-- What the task requires --
Beneath this instruction is a block of data; output from it exactly the lines that run from the one containing "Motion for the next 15" through the one containing "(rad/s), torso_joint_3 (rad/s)", inclusive.

(Excerpts from a dataset)
━━━━━━━━━━━━━━━━
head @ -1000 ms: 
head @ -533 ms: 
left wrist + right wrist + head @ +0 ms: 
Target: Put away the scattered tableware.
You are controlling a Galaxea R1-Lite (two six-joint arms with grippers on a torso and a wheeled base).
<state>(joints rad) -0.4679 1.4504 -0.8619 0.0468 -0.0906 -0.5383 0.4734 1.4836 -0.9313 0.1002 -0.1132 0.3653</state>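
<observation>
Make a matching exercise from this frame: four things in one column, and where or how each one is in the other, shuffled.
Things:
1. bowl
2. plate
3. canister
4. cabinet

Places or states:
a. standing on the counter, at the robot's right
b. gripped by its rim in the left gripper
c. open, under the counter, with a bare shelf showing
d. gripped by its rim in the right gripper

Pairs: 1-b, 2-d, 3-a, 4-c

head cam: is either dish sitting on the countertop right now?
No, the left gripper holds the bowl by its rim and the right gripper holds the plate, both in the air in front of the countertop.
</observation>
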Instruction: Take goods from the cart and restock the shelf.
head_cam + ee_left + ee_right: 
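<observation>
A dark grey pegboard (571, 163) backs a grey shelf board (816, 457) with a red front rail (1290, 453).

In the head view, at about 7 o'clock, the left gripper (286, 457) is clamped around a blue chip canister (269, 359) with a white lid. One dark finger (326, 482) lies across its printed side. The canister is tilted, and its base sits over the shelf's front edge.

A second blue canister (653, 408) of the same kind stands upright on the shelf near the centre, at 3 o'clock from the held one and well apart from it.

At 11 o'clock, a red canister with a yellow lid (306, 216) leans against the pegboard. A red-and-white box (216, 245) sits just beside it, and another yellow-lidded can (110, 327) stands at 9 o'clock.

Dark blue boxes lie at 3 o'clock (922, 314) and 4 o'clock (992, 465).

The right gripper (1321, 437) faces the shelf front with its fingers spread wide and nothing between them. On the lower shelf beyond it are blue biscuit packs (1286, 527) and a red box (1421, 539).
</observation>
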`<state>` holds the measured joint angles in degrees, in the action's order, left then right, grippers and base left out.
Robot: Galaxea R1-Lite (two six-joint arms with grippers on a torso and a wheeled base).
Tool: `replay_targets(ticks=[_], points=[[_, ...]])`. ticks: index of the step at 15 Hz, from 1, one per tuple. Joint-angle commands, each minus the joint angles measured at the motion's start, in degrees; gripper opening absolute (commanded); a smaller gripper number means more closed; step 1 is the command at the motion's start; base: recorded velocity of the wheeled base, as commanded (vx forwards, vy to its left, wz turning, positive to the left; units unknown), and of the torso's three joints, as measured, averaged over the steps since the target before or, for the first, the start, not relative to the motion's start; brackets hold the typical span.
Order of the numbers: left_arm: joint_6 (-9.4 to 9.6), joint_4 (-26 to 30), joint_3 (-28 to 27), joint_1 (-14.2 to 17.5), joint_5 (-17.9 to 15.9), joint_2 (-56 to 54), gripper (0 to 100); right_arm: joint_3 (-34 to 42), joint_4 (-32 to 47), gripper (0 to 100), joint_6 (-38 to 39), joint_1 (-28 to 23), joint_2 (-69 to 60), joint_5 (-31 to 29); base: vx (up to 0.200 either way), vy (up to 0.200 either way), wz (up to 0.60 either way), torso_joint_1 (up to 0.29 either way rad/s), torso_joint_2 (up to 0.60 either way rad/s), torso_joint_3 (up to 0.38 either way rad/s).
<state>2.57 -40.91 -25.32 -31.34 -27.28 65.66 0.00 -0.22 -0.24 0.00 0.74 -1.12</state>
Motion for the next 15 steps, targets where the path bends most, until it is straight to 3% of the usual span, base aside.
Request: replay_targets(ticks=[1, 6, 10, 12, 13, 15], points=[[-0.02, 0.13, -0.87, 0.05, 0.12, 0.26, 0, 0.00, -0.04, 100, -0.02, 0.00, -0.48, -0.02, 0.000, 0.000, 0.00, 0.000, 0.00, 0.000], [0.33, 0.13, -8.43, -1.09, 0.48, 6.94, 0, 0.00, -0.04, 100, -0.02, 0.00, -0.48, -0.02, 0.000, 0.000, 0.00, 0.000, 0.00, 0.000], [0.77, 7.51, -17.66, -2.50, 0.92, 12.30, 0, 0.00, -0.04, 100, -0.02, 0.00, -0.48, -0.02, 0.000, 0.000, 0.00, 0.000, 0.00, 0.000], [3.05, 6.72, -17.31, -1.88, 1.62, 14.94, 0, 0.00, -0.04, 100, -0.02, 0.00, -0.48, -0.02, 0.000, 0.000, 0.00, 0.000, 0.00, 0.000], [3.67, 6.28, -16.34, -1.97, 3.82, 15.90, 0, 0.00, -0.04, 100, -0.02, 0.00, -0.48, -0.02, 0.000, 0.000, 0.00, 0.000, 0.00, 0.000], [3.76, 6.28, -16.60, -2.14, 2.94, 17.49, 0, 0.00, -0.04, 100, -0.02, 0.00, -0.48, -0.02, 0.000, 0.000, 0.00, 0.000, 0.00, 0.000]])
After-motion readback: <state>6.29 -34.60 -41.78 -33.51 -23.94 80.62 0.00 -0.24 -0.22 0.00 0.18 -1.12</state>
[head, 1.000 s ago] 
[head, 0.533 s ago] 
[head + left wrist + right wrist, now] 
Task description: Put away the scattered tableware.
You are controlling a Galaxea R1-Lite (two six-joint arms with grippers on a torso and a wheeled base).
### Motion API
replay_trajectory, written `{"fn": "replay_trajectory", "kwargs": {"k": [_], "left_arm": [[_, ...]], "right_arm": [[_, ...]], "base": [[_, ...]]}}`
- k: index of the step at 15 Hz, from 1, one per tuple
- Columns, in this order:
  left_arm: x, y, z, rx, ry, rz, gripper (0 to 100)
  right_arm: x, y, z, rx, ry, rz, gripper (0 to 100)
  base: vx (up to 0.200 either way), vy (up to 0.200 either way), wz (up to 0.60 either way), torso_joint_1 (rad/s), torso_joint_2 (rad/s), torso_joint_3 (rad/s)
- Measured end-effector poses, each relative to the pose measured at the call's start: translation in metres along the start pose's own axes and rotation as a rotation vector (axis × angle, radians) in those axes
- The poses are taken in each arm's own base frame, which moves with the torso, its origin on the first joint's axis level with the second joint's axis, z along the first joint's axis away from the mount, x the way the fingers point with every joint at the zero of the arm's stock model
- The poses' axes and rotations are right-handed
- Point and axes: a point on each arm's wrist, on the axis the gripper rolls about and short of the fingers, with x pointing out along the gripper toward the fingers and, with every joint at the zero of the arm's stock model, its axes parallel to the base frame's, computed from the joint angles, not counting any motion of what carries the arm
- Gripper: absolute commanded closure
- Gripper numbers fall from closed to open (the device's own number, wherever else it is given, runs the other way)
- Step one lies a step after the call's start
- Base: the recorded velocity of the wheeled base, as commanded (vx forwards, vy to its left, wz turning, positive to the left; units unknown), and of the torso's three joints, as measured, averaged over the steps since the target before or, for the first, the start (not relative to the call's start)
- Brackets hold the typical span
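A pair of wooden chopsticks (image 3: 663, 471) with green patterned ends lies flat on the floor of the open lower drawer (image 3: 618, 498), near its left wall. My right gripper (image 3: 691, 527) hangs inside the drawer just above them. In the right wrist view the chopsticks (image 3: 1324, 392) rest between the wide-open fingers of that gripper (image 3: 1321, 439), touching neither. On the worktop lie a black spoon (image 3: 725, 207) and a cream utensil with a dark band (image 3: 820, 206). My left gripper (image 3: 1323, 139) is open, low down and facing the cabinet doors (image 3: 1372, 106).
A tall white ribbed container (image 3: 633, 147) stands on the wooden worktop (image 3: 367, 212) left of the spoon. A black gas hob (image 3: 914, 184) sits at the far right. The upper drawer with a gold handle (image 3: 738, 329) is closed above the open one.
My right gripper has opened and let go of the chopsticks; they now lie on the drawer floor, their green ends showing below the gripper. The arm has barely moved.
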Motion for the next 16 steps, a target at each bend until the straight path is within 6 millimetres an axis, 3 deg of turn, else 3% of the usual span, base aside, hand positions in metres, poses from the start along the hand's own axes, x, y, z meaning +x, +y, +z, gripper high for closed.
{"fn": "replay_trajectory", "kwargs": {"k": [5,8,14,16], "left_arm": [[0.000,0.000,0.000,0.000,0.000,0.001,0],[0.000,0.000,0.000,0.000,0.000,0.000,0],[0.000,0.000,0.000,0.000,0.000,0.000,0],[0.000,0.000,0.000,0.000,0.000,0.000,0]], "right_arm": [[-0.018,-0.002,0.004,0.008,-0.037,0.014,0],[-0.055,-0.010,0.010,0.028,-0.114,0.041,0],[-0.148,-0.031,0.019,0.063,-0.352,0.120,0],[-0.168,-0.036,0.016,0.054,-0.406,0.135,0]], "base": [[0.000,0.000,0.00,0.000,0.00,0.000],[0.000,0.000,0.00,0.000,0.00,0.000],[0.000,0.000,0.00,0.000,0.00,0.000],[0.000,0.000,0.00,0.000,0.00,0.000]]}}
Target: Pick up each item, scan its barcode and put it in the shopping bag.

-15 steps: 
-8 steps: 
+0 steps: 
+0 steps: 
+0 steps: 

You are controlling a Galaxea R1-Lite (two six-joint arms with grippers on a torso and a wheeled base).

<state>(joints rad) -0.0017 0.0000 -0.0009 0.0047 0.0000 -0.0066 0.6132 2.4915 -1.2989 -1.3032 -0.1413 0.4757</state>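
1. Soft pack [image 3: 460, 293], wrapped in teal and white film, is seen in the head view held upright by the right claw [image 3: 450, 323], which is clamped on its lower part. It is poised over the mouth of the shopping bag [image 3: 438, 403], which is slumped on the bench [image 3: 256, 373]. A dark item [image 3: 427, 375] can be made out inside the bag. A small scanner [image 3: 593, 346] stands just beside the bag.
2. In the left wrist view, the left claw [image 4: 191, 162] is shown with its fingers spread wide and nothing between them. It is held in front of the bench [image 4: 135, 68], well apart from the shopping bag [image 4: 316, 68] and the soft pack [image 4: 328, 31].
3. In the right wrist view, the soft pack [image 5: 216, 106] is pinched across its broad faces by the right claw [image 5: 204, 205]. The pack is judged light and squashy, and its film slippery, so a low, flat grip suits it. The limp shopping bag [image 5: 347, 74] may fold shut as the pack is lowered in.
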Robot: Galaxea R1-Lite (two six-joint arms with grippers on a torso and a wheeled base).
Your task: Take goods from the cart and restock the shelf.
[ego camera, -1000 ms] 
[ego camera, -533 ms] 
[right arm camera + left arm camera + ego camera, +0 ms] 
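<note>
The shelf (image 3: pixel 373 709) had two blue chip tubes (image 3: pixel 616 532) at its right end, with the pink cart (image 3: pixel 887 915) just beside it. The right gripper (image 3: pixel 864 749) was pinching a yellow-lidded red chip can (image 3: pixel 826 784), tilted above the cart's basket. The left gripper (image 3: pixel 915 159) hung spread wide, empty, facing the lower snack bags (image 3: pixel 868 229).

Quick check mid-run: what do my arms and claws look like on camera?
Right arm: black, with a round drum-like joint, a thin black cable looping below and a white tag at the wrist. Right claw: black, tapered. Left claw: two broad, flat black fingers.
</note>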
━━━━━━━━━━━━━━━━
-- Result for this task --
Motion for the next 15 steps, targets where the path bends most, until it is straight to 3% of the usual span, base aside.
Request: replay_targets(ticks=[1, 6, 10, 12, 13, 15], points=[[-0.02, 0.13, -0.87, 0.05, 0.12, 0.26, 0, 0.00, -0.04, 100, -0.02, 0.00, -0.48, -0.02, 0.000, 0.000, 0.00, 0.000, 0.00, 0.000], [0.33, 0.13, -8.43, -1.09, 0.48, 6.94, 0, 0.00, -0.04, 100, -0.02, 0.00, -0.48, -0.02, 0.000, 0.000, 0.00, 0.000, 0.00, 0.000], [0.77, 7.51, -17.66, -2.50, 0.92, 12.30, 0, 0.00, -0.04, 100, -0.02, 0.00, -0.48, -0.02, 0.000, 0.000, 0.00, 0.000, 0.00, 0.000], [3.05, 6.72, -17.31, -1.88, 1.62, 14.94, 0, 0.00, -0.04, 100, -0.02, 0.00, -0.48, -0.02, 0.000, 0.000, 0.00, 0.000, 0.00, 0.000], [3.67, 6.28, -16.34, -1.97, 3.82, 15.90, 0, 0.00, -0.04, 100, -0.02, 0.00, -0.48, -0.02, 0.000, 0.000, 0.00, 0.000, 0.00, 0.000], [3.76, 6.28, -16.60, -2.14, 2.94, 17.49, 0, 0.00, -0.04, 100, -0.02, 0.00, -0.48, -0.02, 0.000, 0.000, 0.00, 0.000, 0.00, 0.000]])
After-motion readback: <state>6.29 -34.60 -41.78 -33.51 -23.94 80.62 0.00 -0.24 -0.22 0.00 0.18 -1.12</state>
[head, 1.000 s ago] 
[head, 0.533 s ago] 
[head + left wrist + right wrist, now] 
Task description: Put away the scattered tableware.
You are controlling a Galaxea R1-Lite (two six-joint arms with grippers on a torso and a wheeled base).
### Motion API
replay_trajectory, written `{"fn": "replay_trajectory", "kwargs": {"k": [_], "left_arm": [[_, ...]], "right_arm": [[_, ...]], "base": [[_, ...]]}}`
- k: index of the step at 15 Hz, from 1, one per tuple
- Columns, in this order:
  left_arm: x, y, z, rx, ry, rz, gripper (0 to 100)
  right_arm: x, y, z, rx, ry, rz, gripper (0 to 100)
  base: vx (up to 0.200 either way), vy (up to 0.200 either way), wz (up to 0.60 either way), torso_joint_1 (rad/s), torso_joint_2 (rad/s), torso_joint_3 (rad/s)

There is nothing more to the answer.